Ink can break down and lose its colour over time. Xiaolong Zhu at the Technical University of Denmark in Copenhagen and his colleagues have developed an ink-free printing technique that uses laser beams to heat a thin film of 100-nanometre-wide germanium disks to alter their shape. This creates a variety of tiny structures that each reflect different colours: spheres, for example, appear red. The team achieved resolutions of more than 100,000 dots per inch and printed images on plastic with a range of colours.

This kind of printing could be used on plastic packaging, posters or even cars, reducing the need for chemical dyes, the authors suggest.

Chemistry

Petrol created from carbon dioxide

A catalytic process could help to mitigate greenhouse-gas emissions.

Burning petrol makes carbon dioxide that can be converted back to petrol hydrocarbons when it is treated with hydrogen and catalysts.
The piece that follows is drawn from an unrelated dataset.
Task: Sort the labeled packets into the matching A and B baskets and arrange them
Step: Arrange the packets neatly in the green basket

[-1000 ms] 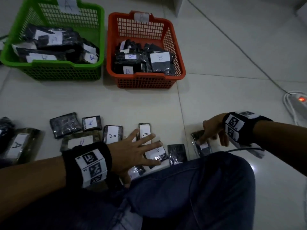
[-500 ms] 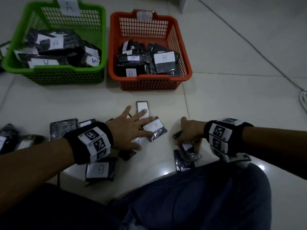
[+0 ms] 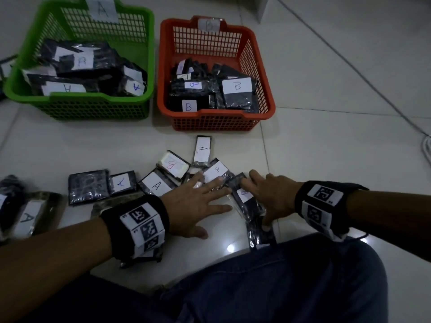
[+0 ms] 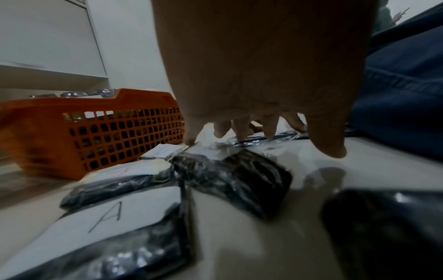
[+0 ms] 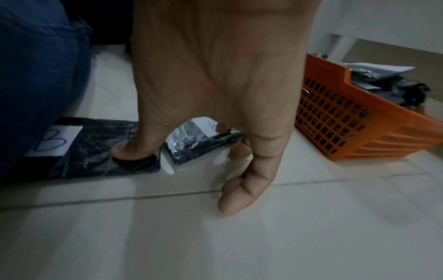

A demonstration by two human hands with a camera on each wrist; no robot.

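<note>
Green plastic formed one of two baskets at the top of the head view: the green basket (image 3: 98, 106) at upper left carried an "A" tag, and the orange basket (image 3: 217, 121) just to its right carried a "B" tag, each holding a heap of dark labeled packets too piled to count. On the pale tiled floor (image 3: 326, 159) below them lay a loose cluster of packets; four showed an "A" label, among them the upright A packet (image 3: 202, 151) nearest the orange basket, and one pale packet (image 3: 173, 166) bore a red "B". At centre frame the left hand (image 3: 198, 206) lay flat, fingers spread and straight, fingertips resting on a white-labeled packet (image 3: 215, 172). Just right of it the right hand (image 3: 272, 199) pressed down on a B packet (image 3: 245, 197), thumb on a second dark packet (image 5: 79, 149) beside the blue-jeaned knee (image 3: 291, 283); its fingers looked extended rather than curled round anything.
</note>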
But current catalysts are inefficient and yield unwanted by-products such as methane. A team led by Jian Sun and Qingjie Ge of the Dalian Institute of Chemical Physics in China added sodium to an iron-based nanocatalyst, and combined it with a porous, nanocrystalline solid called a zeolite. This added hydrogen to CO2 to produce petrol directly, without creating intermediary products. 

Under industrial conditions, the catalyst achieved a conversion rate of 22%. Nearly 80% of the resulting hydrocarbons were petrol — thought to be the highest reported rate so far — with only 4% ending up as methane.